Figure 1: Role of different variables of medical importance and their potential role in the development of radicular cyst.

Initially, the oral microflora enters the tooth pulp through carious cavity but due to the local environment of root canals the gram- negative anaerobic microorganisms become predominant8. At a later stage, the infected pulp becomes polymicrobial community and has several pathogenic and biological properties.
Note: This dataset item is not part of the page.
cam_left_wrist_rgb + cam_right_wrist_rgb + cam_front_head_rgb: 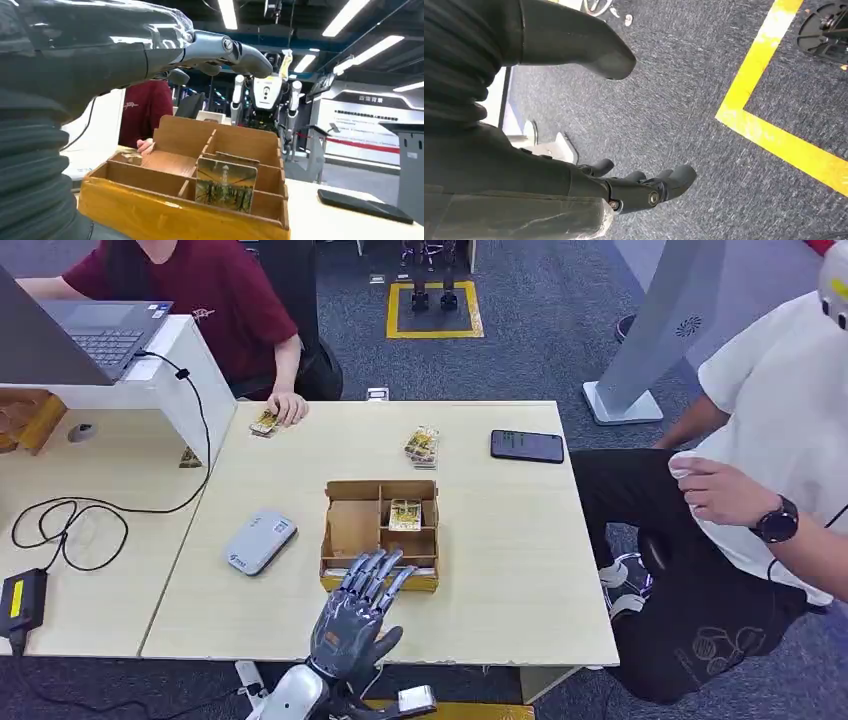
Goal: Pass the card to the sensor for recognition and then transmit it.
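A picture card (pixel 405 514) stands in a far-right compartment of the wooden divided box (pixel 352 530) at the table's middle; the left wrist view shows the card (pixel 226 185) upright against a divider of the box (pixel 150 212). My left hand (pixel 356 614) hovers at the box's near edge with its fingers (pixel 225 50) stretched out over it, holding nothing. The grey-white card sensor (pixel 260 541) lies left of the box. My right hand (pixel 624 190) hangs over the carpet, its fingers apart and nothing in them.
A card stack (pixel 422 446) and a black phone (pixel 527 446) lie beyond the box. A person in red at the far left rests a hand on cards (pixel 266 424) beside a laptop (pixel 90 335). A second person (pixel 760 500) sits at the right. Cables (pixel 70 525) lie left.
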You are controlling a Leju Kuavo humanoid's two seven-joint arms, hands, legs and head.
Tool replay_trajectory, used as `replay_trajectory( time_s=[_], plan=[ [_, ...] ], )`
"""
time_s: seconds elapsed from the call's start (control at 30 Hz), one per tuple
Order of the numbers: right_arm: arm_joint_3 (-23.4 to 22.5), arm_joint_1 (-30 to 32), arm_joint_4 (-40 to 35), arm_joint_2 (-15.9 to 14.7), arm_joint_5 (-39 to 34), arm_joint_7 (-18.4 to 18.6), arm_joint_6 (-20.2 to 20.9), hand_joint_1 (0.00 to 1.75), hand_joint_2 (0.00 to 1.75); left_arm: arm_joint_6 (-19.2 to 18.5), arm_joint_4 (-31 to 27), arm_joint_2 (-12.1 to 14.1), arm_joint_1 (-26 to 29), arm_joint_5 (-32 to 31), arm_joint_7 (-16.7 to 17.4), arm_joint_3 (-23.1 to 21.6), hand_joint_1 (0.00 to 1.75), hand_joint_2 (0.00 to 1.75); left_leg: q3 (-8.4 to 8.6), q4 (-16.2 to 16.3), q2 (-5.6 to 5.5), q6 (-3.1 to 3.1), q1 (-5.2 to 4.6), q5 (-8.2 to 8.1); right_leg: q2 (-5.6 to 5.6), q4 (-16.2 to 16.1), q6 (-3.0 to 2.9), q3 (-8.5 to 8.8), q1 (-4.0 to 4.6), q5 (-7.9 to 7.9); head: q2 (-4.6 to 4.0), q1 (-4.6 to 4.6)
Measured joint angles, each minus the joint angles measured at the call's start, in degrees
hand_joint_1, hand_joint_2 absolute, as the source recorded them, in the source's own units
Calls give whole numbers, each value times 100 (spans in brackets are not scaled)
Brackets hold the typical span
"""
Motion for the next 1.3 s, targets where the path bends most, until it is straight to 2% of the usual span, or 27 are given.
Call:
replay_trajectory(
  time_s=[0.33,0.63,1.07,1.23,1.3],
  plan=[
    [50,-3,0,0,0,-4,28,0,175,0,510,-79,-464,-238,634,0,0,175,0,0,0,6,0,5,-1,0,0,1,0,4,0,-2],
    [111,-3,0,0,-2,-15,31,0,175,0,939,-50,-678,-317,822,0,0,175,-1,0,0,6,0,5,0,0,0,0,0,4,0,-2],
    [184,-3,0,0,-4,9,24,0,175,0,1241,-50,-791,-214,802,0,0,175,-1,1,0,6,0,5,0,0,1,0,0,4,0,-2],
    [184,-3,0,4,-9,13,15,0,175,2,1263,-55,-795,-20,640,7,0,175,-1,1,0,6,0,5,0,0,1,0,0,4,0,-2],
    [184,-3,0,7,-15,13,7,0,175,2,1263,-72,-794,176,460,26,0,175,-1,1,0,6,0,5,0,0,1,0,0,4,0,-2]
  ],
)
These microorganisms may cause mitogenic activity, antigenicity, enzymatic breakdown, chemotaxis and host defence activation9. The microorganisms present in the root canal system advance towards periapex releasing their products (endotoxin) and triggers the various host defence reactions consisting of activation of several types of cells, antibodies, intercellular messengers and effector molecules10. The microbial elements and host defence system clash with each other and damage the periapical tissue causing the development of various types of periapical pathologies including radicular cyst11. It is the environment of chronic periapical lesion which stimulates the development of cyst12. Under the influence of bacterial lipopolysaccharides various pro-inflammatory cytokines, enzymes and growth factors are released around the apex of involved tooth which stimulate the rest of Malassez in periodontal ligament to form the stratified squamous epithelium lined cyst13. The lipopolysaccharides (LPS) and cytokines (IL-1, IL-6 and TNF-α) cause periapical bone resorption by the production of Receptor activator of NFκB ligand (RANKL), osteoclasts, matrix metalloproteinases (MMPs) and prostaglandins resulting in cyst expansion14. The aim of this study is to investigate the role of Lipopolysaccharide, inflammatory cytokines (IL-1, IL-6, TNF-α) and Matrix metalloproteinases (MMP-1 and MMP-9) in the development of radicular cyst15-43.

1.  Materials and Methods

Fifty male patients with diagnosed radicular cyst (RC) associated with root canal failure teeth were enrolled for the present study from the period of September 2013 to November 2015. The normal pulp tissue of fifty healthy teeth extracted for orthodontic treatment served as control. Informed consent was taken from the entire participants of the study. Patients having history of antibiotic therapy in past three months or having diseases that interfere with periodontal status such as liver disease, hypertension, diabetes etc. and smokers were excluded from this study. Tissue homogenates of radicular cyst and normal pulp were prepared and stored at -70°C for the assessment of different biochemical variables. All the protocols performed in this study were approved by research ethical committee School of Pain and Regenerative Medicine (SPRM), The University of Lahore.

1.1.  Analytical assays
Different biochemical assays were performed through their specific protocols. Lipopolysaccharides (LPS) were measured through spectrophotometer. Whereas, soluble receptor activator of nuclear factor Kappa-β ligand (sRANKL), interleukins (ILs) and matrix metalloproteinases (MMPs) were measured through commercially available ELISA kit methods provided by Abcam S’ and Enzo Laboratories.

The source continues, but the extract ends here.